Willie McCovey (born January 10, 1938 in Mobile, Alabama), nicknamed "Big Mac" and "Stretch", is a former slugger and first baseman who played Major League Baseball for the San Francisco Giants, San Diego Padres and Oakland Athletics between 1959 and 1980. He batted and threw left handed.
In his first game as a Major Leaguer on July 30, 1959, he went 4-for-4 against Hall Of Famer Robin Roberts en route to a .354 batting average that year. Three years later, the Giants were in the World Series against the New York Yankees. In the bottom of the 9th of Game 7 with 2 outs, Willie Mays on second and Matty Alou on third, and the Giants trailing 1-0, McCovey slapped a hard liner that was caught by the Yankees' second baseman Bobby Richardson. That would turn out to be the closest McCovey would get to being a world champion.
McCovey's best year was 1969 when he hit 45 Home Runs, had 126 RBIs and batted .320 to become the NL MVP.
In 1974, McCovey was traded to the San Diego Padres and without him the Giants and their fans declined. But after three mediocre seasons as a Padre, and appearing in 11 games for the Oakland Athletics at the end of the 1976 season, he returned in 1977 to the Giants. That year, during a June 27 game against the Cincinnati Reds, he became the first player to hit 2 home runs in 1 inning twice in his career (the first was on April 12, 1973). One was a grand slam and he became the first National Leaguer to hit seventeen. At age 39, he had 28 home runs and 86 Runs Batted In and was named the Major League Baseball Comeback Player Of The Year.

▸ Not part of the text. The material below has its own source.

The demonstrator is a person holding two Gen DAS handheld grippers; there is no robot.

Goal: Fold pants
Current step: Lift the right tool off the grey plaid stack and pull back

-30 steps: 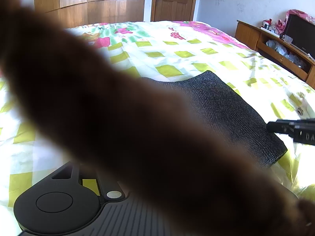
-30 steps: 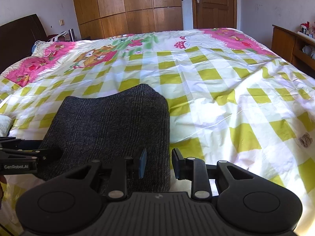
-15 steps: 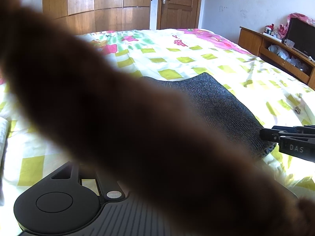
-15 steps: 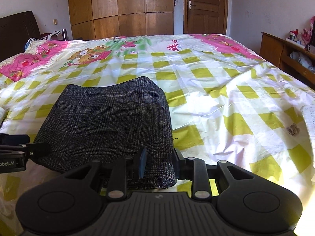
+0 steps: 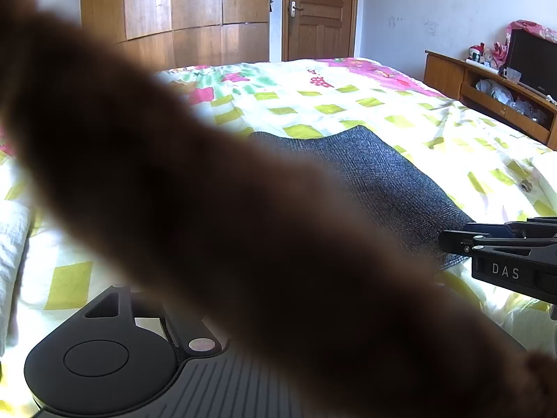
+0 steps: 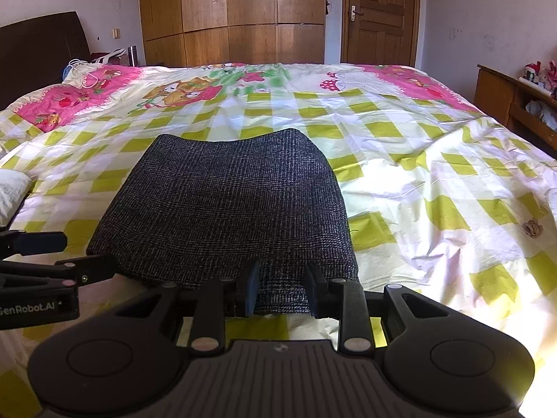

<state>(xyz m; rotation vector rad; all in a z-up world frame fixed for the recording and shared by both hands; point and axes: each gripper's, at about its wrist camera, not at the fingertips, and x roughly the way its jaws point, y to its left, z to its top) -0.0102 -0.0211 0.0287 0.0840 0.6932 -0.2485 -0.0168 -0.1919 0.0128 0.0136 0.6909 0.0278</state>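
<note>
Pants (image 6: 222, 205) were lying folded into a dark grey rectangle on the bed (image 6: 435, 174), on the yellow-and-white checked part of the cover, near edge closest to both grippers. Right gripper (image 6: 282, 291) sat just at that near edge with its fingers a little apart, and the cloth showed through the gap, but the pads weren't pressing on anything as far as I could see. Left gripper (image 6: 75, 254) came in from the left side of the right wrist view, tips just beside the near left corner of the pants, jaws opening and nothing caught between them. The left wrist view was mostly useless tbh, a big blurry brown thing (image 5: 209, 209) right up against the lens covered most of it, couldn't tell what it was. Past it you could see the pants and the right gripper poking in from the right. Wooden wardrobe (image 6: 229, 14) and a door (image 6: 379, 14) stood behind the bed
</note>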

On June 30, 1978, at Atlanta's Fulton County Stadium, McCovey hit his 500th home run, and 2 years later, on May 3 at San Francisco's Candlestick Park, his 521st and last home run.
In his 22-year career (19 with the Giants), McCovey batted .270, with 521 home runs and 1555 RBI, 1229 runs scored, 2211 hits, 353 doubles, 46 triples, a .374 on base percentage and a .515 slugging average.
McCovey was inducted into the Baseball Hall of Fame in 1986, his first year of eligibility. In 1999, he ranked Number 56 on The Sporting News' list of the 100 Greatest Baseball Players, and was nominated as a finalist for the Major League Baseball All-Century Team. McCovey Cove behind the outfield wall of the Giants' AT&T Park was named after him. The Giants retired his uniform number 44, which he wore in honor of Hank Aaron, a fellow Mobile, Alabama native.
In September 2003, McCovey and a business partner opened McCovey's Restaurant, a baseball-themed sports bar and restaurant, located in Walnut Creek, California.